Work instruction: The output is the lines below from the one with "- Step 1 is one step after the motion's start" through the one with "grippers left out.", both included, printed exactly and with no other line.

Record excerpts:

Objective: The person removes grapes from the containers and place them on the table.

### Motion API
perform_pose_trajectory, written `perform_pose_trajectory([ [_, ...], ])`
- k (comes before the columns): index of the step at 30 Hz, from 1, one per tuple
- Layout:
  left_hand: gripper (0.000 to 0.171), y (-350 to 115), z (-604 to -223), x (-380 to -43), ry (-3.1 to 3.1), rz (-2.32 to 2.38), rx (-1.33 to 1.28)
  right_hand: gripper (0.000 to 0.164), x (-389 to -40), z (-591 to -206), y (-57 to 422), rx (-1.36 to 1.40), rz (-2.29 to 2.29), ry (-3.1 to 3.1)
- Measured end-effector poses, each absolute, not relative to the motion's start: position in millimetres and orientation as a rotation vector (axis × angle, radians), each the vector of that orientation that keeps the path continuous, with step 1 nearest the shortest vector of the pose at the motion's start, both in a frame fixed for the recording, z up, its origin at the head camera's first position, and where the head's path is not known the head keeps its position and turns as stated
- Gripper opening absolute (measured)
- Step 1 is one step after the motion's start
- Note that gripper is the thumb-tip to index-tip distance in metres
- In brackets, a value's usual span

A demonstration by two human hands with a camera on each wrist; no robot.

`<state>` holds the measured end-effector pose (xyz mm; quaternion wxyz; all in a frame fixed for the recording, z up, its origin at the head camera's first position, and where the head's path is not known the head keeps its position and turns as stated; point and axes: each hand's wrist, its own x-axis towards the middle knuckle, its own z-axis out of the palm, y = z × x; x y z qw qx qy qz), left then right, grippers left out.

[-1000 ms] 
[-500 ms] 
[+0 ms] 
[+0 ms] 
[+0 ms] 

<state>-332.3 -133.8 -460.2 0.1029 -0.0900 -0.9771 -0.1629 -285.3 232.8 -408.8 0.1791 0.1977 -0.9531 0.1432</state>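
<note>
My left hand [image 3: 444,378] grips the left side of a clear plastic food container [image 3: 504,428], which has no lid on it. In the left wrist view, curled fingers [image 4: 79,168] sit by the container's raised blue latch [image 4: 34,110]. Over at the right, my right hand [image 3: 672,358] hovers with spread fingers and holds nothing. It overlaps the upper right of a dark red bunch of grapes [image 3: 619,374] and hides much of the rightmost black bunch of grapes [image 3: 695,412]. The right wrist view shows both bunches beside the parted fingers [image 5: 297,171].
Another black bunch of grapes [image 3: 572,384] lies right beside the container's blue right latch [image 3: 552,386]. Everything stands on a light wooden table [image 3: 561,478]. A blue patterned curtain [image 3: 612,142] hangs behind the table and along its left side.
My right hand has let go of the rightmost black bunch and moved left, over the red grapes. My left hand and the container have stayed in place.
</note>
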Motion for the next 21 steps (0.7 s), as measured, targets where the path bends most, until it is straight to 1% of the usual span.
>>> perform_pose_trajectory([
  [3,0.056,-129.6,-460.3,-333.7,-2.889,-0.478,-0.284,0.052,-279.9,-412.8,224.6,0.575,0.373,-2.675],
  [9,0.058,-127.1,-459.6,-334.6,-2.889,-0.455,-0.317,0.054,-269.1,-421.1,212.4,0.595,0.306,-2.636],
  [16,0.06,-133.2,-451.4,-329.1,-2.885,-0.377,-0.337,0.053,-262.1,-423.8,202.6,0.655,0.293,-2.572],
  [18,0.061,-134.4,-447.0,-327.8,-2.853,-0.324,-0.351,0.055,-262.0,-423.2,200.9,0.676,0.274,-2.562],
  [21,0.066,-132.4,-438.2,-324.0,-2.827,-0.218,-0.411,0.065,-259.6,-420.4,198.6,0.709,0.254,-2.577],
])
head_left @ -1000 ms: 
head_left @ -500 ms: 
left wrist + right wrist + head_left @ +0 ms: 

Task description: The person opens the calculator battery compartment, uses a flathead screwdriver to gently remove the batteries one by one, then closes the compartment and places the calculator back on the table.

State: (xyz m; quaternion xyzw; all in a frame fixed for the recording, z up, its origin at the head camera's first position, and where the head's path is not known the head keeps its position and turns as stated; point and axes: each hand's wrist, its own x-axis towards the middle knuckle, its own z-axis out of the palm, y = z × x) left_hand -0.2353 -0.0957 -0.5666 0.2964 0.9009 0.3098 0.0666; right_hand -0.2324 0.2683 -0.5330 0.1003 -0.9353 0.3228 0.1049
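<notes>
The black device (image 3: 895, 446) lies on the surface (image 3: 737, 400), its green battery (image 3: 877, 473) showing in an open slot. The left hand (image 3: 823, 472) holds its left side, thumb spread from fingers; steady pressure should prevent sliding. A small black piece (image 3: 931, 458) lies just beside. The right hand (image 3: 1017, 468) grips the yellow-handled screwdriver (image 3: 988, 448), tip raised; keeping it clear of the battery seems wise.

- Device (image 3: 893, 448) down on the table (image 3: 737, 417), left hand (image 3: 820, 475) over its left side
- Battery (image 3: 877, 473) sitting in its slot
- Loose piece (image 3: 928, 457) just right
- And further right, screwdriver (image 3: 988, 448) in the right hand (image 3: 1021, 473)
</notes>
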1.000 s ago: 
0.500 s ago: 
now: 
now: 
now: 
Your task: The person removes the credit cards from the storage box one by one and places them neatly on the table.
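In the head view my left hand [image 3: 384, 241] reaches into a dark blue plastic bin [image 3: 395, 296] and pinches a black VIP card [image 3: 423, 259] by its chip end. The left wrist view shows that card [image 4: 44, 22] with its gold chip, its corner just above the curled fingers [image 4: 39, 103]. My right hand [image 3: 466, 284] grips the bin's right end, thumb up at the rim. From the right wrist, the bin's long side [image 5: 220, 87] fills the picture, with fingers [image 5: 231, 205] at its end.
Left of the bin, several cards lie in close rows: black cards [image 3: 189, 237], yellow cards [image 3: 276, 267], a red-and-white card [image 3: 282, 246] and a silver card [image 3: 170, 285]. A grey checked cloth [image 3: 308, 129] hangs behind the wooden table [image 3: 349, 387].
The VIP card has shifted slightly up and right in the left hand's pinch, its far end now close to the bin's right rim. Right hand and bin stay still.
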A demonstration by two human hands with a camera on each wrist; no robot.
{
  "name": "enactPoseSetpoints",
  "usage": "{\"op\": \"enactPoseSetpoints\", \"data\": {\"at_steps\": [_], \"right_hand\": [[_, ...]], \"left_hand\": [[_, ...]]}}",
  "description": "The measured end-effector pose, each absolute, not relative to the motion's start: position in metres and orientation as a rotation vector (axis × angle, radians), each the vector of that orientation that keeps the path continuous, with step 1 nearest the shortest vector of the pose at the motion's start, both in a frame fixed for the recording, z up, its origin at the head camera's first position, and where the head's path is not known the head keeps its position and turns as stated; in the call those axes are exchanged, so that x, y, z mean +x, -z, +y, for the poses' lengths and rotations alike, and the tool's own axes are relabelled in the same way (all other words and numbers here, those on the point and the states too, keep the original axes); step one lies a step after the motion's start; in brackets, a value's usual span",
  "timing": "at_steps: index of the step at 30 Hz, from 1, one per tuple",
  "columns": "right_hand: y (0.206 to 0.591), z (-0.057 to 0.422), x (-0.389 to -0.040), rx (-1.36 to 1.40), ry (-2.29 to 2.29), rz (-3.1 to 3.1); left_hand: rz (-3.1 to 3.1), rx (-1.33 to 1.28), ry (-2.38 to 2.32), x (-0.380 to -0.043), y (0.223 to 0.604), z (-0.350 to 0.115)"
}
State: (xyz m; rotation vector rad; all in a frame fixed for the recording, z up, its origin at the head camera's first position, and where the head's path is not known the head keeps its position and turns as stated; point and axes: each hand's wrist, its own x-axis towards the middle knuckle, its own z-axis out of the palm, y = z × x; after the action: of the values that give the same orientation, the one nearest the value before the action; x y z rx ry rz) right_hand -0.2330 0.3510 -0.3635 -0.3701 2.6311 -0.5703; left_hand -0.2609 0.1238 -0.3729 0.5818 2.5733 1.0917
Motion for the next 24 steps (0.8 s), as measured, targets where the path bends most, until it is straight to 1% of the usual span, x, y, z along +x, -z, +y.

Result of the task:
- Step 1 is one step after the motion's start
- Note that gripper is the thumb-tip to index-tip distance in metres
- In brackets, a value's usual span

A demonstration by two human hands with a camera on each wrist; no robot.

`<state>` holds the measured end-effector pose (xyz mm; quaternion wxyz; all in a frame fixed for the recording, z up, its origin at the head camera's first position, and where the head's path is not known the head keeps its position and turns as stated; point and axes: each hand's wrist, its own x-axis towards the middle knuckle, its own z-axis out of the palm, y = z × x; x y z qw qx qy qz), left then right, grippers left out.

This exercise is done.